An appreciation and understanding of human cultural diversity is one of the hallmarks of contemporary anthropology, and although we do not require it, we strongly urge our majors to study abroad and to learn a foreign language. We make every effort to accommodate difficult schedules and often are able to count coursework taken abroad as part of the major. Students should begin planning early in their careers for study abroad in order to assure that they will be able to complete all institutional requirements as well as study abroad in four years. First year is not too early!
The anthropology department currently sponsors two field schools for which students receive course credit: an archaeological field school in the Midwest and an ethnographic field school in Jamaica.
• Midwest: An archaeological field school also is available to students interested in archaeology of the United States. Based around the investigation of a prehistoric site, Shannon Fie instructs students on methods commonly used in U.S. archaeology, including site mapping, survey, excavation, and basic artifact analysis.

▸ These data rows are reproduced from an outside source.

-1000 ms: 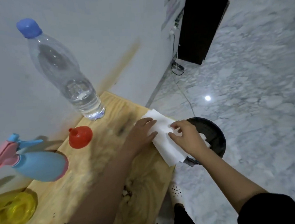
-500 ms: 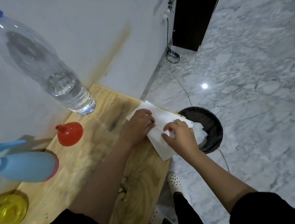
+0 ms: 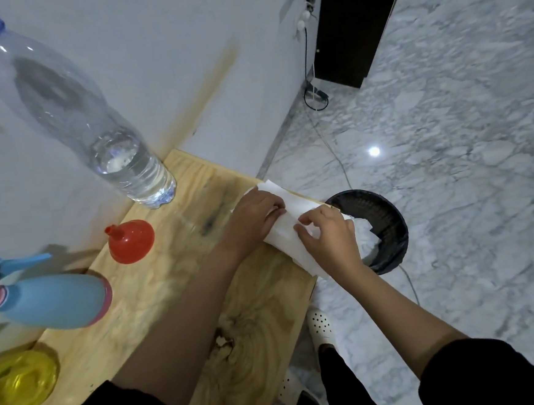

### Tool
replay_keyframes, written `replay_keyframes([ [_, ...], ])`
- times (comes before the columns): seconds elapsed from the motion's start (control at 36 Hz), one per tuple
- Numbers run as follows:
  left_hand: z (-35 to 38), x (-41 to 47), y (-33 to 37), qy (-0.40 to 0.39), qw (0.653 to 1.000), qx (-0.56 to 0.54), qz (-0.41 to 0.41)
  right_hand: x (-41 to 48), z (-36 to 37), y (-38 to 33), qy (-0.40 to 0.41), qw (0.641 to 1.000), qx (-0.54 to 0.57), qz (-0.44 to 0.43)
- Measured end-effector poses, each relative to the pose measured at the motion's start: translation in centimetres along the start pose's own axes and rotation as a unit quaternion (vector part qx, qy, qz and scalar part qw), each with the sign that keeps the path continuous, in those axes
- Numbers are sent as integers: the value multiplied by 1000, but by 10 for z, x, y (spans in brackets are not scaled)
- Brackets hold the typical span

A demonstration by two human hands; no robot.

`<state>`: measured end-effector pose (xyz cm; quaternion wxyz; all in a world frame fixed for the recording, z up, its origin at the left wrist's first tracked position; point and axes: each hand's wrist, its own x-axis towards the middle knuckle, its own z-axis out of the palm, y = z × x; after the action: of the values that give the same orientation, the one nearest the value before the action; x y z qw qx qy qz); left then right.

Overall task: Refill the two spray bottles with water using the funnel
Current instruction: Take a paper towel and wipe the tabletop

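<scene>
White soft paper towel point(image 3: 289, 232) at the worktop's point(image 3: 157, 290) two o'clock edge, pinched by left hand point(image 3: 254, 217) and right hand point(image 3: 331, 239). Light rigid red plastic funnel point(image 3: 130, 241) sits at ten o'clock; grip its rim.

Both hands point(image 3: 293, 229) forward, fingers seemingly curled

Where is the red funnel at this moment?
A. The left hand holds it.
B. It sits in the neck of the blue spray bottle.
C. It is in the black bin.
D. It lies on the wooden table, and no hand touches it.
D: the red funnel lies alone on the wooden table, while both hands are on the white paper towel.
</scene>
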<state>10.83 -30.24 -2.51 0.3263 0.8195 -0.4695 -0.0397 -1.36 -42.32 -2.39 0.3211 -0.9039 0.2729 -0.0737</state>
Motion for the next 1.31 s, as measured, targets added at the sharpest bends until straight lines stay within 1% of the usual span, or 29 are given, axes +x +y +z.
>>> replay_keyframes([
  [0.08,-5,2,2,-8,1000,0,-16,4,-5,1,10,998,61,-16],
  [0.19,-11,2,-1,-22,1000,5,-18,11,-17,4,-27,990,139,-4],
  [0.28,-17,0,-5,-21,998,-29,-52,15,-26,6,-37,982,187,-4],
  [0.36,-25,1,-4,-20,992,-86,-84,20,-35,6,-47,978,202,-10],
  [0.42,-33,4,1,-17,982,-138,-128,22,-40,5,-51,978,200,-19],
  [0.47,-40,6,3,-13,974,-168,-154,24,-45,4,-52,979,195,-26],
  [0.61,-51,12,6,0,955,-226,-191,25,-56,3,-46,980,187,-43],
  [0.67,-53,13,7,-4,953,-233,-192,25,-58,4,-50,980,186,-47],
  [0.75,-54,13,7,-22,956,-228,-183,23,-56,10,-64,982,171,-43],
  [0.83,-50,12,6,-57,959,-210,-182,20,-54,11,-73,984,157,-50],
  [0.89,-47,13,5,-74,958,-203,-189,18,-51,14,-84,985,142,-56],
  [0.97,-43,12,4,-78,955,-199,-207,16,-45,19,-113,985,115,-53],
  [1.06,-37,10,-1,-106,962,-137,-213,13,-38,21,-122,988,79,-61],
  [1.11,-33,6,-7,-138,965,-93,-204,13,-33,23,-121,987,74,-75],
  [1.17,-31,4,-9,-151,967,-81,-189,13,-28,26,-122,986,80,-86],
  [1.31,-26,0,-16,-139,980,-66,-123,15,-23,29,-95,988,82,-87],
])
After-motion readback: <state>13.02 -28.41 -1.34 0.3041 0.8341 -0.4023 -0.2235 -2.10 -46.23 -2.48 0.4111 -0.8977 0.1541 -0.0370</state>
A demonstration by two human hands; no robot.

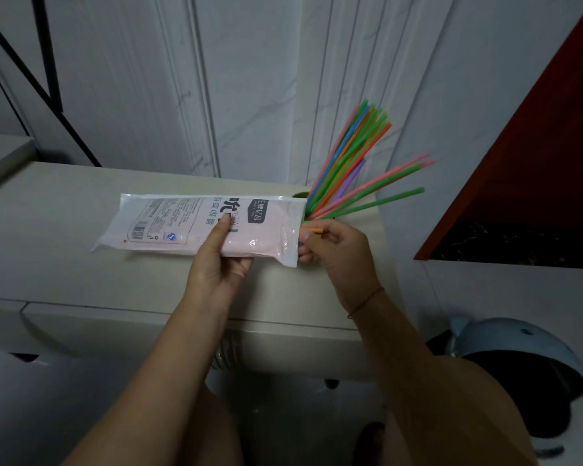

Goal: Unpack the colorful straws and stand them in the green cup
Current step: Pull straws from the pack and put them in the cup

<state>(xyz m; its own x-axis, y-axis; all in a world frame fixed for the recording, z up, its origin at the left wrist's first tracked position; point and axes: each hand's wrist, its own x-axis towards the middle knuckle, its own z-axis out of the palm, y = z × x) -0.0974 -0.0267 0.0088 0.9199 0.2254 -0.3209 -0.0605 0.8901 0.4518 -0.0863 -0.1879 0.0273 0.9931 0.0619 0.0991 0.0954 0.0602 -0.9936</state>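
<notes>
The left hand [221, 264] is gripping the plastic straw bag [202, 225], thumb on top. The right hand [334, 250] is pinching an orange straw [313, 231] at the bag's mouth. Many straws [350, 163] are leaning in the green cup [299, 195].

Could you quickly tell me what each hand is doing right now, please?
Left hand: grips the straw bag.
Right hand: pinches an orange straw.

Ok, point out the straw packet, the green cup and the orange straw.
straw packet [169, 227]: head view, printed front.
green cup [298, 195]: head view, visible rim.
orange straw [317, 230]: head view, exposed end.
</notes>
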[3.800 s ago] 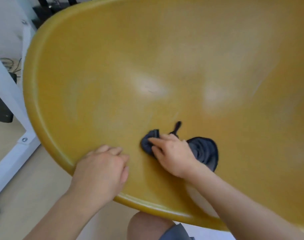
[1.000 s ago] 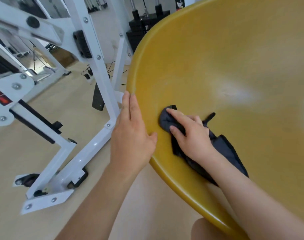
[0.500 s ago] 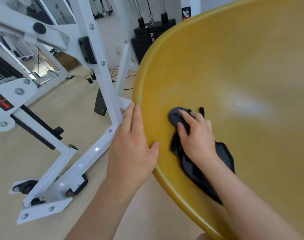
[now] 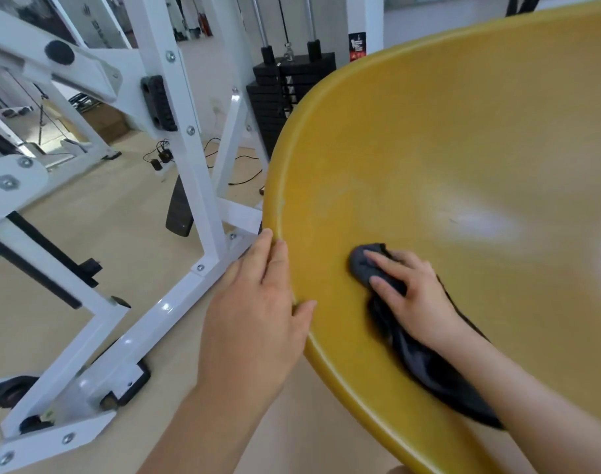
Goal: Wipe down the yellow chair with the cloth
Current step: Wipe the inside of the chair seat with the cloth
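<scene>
The yellow chair is a big glossy moulded shell that fills the right half of the view. A dark grey cloth lies bunched on its inner surface near the left rim. The rest of the cloth trails down under my right forearm. My right hand presses on the cloth with its fingers laid flat over the bunched end; its thumb is hidden. My left hand holds the chair's left rim, fingers along the outside and thumb hooked over the edge.
A white steel gym machine frame stands on the beige floor just left of the chair, its base bar close to my left hand. Behind it are a black weight stack and loose cables on the floor.
Over the last seconds both hands shifted from the front rim to the chair's left side. In the last second my right hand slid the cloth a little inward from the rim; my left hand kept its hold.
</scene>
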`<state>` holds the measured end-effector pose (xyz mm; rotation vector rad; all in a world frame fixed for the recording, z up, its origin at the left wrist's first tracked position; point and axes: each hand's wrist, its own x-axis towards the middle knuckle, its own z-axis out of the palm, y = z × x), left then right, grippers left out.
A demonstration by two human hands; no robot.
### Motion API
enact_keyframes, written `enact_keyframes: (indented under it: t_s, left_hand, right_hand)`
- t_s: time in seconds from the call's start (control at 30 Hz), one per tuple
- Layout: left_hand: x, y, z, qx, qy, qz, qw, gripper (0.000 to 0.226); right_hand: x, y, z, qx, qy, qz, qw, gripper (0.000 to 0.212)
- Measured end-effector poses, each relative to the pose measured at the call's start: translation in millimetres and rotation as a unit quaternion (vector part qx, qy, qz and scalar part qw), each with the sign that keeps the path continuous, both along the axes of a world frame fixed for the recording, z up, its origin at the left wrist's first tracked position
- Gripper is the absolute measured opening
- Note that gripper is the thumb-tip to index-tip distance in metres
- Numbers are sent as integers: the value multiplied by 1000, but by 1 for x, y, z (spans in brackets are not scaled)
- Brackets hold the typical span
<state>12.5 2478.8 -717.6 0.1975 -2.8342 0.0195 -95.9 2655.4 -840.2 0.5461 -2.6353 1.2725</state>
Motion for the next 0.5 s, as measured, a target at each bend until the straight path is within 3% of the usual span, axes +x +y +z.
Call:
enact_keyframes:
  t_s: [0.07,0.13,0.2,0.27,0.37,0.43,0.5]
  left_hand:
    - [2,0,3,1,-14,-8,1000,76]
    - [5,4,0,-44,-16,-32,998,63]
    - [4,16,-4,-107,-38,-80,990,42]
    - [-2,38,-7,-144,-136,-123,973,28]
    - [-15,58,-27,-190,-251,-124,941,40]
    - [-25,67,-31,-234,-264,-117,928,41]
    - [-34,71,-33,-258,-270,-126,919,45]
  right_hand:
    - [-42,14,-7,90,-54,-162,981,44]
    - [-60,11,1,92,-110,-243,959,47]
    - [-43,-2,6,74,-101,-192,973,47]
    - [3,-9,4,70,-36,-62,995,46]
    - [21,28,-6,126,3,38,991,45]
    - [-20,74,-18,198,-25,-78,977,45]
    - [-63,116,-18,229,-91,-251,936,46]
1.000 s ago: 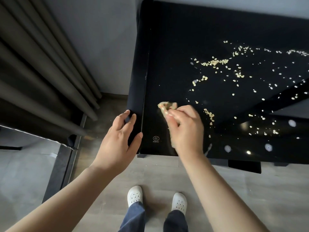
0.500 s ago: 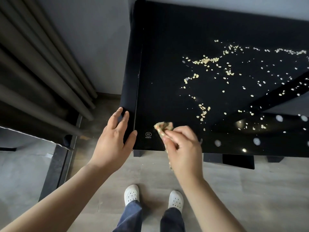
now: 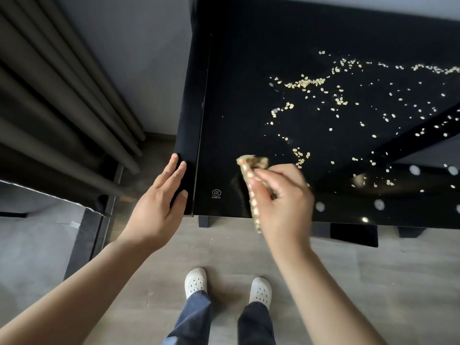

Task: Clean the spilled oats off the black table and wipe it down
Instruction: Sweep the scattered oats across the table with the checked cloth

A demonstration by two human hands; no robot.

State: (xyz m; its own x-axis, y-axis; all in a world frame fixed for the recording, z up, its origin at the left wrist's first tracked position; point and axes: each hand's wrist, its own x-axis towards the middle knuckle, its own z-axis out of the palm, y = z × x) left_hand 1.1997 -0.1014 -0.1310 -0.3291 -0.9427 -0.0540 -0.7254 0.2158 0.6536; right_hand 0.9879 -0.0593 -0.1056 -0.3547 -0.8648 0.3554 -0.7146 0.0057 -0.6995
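Right hand (image 3: pixel 283 195) blurred, fingers curled round a patterned cloth (image 3: pixel 251 168), much of it hidden in the grip; black table (image 3: pixel 249 70) cut off at right; left hand (image 3: pixel 159 202) flat, fingers straight, on its lower-left corner edge; open glossy top above the cloth; oats (image 3: pixel 303 82) scattered centre to right; grey floor (image 3: pixel 373 282) below.

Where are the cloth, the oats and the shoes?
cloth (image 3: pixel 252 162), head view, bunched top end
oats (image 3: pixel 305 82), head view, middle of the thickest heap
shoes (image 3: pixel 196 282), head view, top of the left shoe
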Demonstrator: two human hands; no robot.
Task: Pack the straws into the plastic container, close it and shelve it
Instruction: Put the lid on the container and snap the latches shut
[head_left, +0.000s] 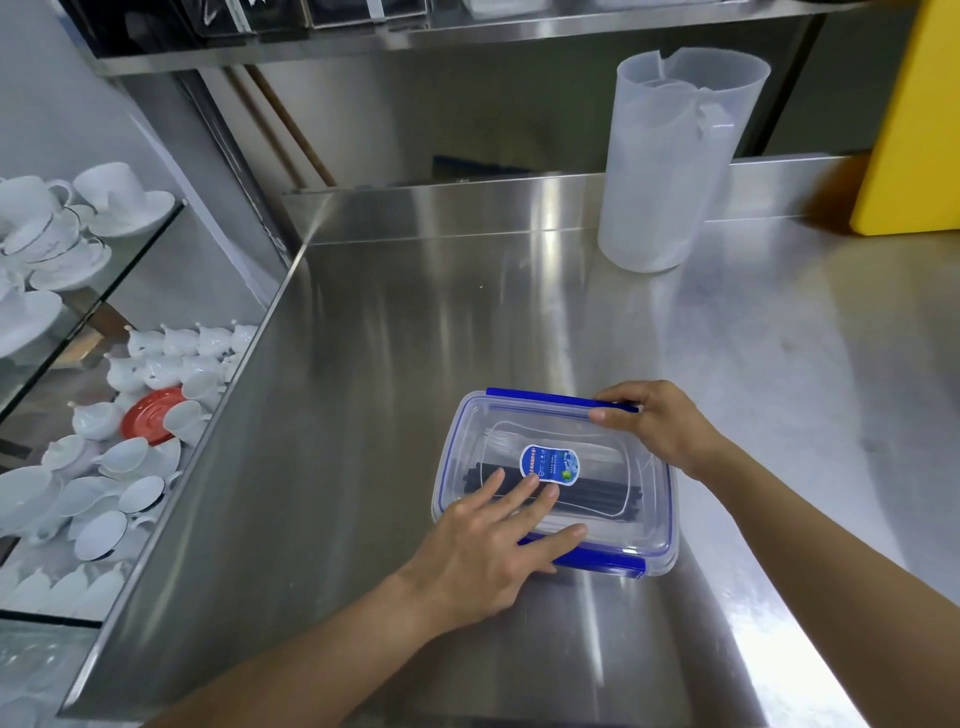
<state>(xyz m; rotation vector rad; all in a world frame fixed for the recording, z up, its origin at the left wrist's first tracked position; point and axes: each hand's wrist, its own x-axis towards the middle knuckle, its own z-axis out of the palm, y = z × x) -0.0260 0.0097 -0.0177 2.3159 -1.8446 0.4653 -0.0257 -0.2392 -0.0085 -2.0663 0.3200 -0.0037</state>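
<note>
A clear rectangular plastic container (644, 519) with blue clip edges lies on the steel counter, its lid on top with a blue oval label. Black straws (597, 493) show through the lid, lying inside. My left hand (483, 556) rests flat on the lid's near left corner, fingers spread, thumb by the near blue clip. My right hand (660, 423) grips the far blue clip at the container's far right corner, thumb on top of the lid's edge.
A frosted plastic jug (670, 171) stands at the back of the steel counter (363, 415). A yellow block (914, 130) is at the far right. A steel shelf (415, 36) runs overhead. White cups and saucers (104, 415) fill glass shelves to the left.
</note>
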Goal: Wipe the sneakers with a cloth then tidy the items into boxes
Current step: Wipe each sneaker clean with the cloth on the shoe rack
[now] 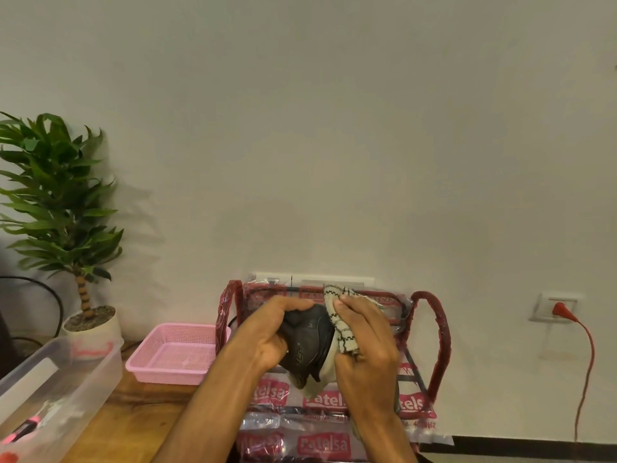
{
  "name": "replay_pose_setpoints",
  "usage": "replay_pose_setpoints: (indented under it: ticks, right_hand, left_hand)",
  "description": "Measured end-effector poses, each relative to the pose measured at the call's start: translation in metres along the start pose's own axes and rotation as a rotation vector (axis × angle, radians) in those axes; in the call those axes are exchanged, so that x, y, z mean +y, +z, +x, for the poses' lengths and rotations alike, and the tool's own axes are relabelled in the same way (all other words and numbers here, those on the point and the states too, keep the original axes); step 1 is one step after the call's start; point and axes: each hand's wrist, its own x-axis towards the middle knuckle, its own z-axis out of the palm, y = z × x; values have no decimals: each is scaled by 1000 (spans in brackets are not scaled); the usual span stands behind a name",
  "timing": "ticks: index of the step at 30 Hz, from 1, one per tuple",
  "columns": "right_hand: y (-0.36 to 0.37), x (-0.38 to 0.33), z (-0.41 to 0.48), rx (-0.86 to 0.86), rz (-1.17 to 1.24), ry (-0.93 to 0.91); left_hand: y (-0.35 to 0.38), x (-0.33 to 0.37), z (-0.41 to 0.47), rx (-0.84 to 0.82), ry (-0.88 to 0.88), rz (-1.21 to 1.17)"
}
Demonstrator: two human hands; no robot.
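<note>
Lower centre, I see the left hand (267,332) gripping a black sneaker (309,342) while the right hand (365,355) holds a checked cloth (338,307) against it, above a red-trimmed clear bag (439,332); a pink basket (167,375) sits just left.

I read the light as warm, even and moderately dim. The plant (56,195) throws a soft shadow to its right on the wall (334,128), so the light arrives from the left. The plastic bag (334,404) carries small glare patches on its creases. The clear tub (83,379) at lower left is smeared and out of focus, and wide-angle stretch distorts that corner. The sneaker (307,335) loses detail in its dark upper. The cloth (340,325) pattern reads slightly soft.
</note>
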Motion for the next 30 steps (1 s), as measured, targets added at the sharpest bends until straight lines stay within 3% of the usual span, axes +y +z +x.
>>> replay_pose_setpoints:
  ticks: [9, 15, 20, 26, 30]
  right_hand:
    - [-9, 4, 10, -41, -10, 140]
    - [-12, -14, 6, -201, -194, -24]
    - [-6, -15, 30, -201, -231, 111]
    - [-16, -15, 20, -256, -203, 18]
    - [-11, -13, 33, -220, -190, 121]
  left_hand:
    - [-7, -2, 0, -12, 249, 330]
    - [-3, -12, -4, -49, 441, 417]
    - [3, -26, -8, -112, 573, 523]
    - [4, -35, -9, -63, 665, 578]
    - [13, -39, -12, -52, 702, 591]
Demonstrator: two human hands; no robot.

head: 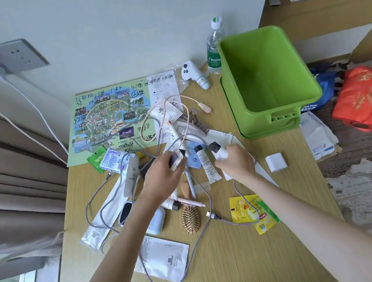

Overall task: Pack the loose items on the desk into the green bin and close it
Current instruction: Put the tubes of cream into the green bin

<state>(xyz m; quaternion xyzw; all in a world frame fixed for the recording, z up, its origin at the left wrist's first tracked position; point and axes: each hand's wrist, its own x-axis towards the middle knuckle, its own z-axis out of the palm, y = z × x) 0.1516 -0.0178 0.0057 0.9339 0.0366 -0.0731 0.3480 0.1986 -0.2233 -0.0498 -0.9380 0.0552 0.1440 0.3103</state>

• Jamaica: Lisa Anderson-Levy directs this cultural anthropology program, which runs after the spring semester in alternating years. This field school is structured as three courses: a preparatory ½ unit in the spring semester before going to Jamaica, one unit during the three weeks students are in Jamaica, and ½ unit in the fall semester for students to write up their research.
The field schools are contingent on student enrollment. Therefore, students interested in a field school should contact the faculty member early in the academic year before the summer in which they plan to enroll.